On the one hand, he left with a clear understanding of mankind’s sinfulness and the solution Jesus provides for anyone who seeks forgiveness, grace and redemption. On the other hand, I felt like a failure. Intellectually, I knew better. But I had invested emotionally into this friendship—and others in our office. Why wasn’t I seeing fruit? Surely it was my fault.

There are times when I still experience this type of frustration. But a few decades in the marketplace mission field has driven home an important theological point: It’s not about me, it’s about God.

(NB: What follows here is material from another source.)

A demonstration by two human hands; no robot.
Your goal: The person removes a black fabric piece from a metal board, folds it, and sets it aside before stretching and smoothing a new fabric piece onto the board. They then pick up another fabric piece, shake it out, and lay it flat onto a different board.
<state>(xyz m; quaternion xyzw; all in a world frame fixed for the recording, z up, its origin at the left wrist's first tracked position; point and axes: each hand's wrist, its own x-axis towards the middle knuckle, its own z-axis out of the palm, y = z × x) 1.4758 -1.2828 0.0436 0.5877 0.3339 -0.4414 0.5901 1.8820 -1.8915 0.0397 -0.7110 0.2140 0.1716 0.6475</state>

That’s easy to forget in a results-oriented culture, especially when the challenges of life are beating on us like the winds of a hurricane – when Satan whispers (or shouts): “You’re not good enough!” So when the storms begin to form, here are a few things that help calm my waters:

  1. Remember the seed-planters. When I feel like I’m not making a difference in the world, I make a mental list of all the people who invested in my journey who have no idea I’m no longer the same misguided agnostic they once tried to help.
  2. Disrobe and un-gavel. One of my sisters is a federal judge. She gets paid to judge others and interpret the law. Not me. So why should I judge myself (and others) when it’s so clearly not my job?
  3. Take my medicine. Sometimes I enter into a conversation believing God is using me to teach the other person something. That might be true, but too often I arrogantly miss something God is trying to teach me. God is sometimes working through me, but He’s always work in me and on me.

In our work, we set goals and we’re held accountable for the results. In the Kingdom of God, we act in obedience and leave the results to Him. We can get uptight when the results aren’t what we expected or wanted, or we can remember that God is far more qualified than we are to spin this world forward as He sees fit.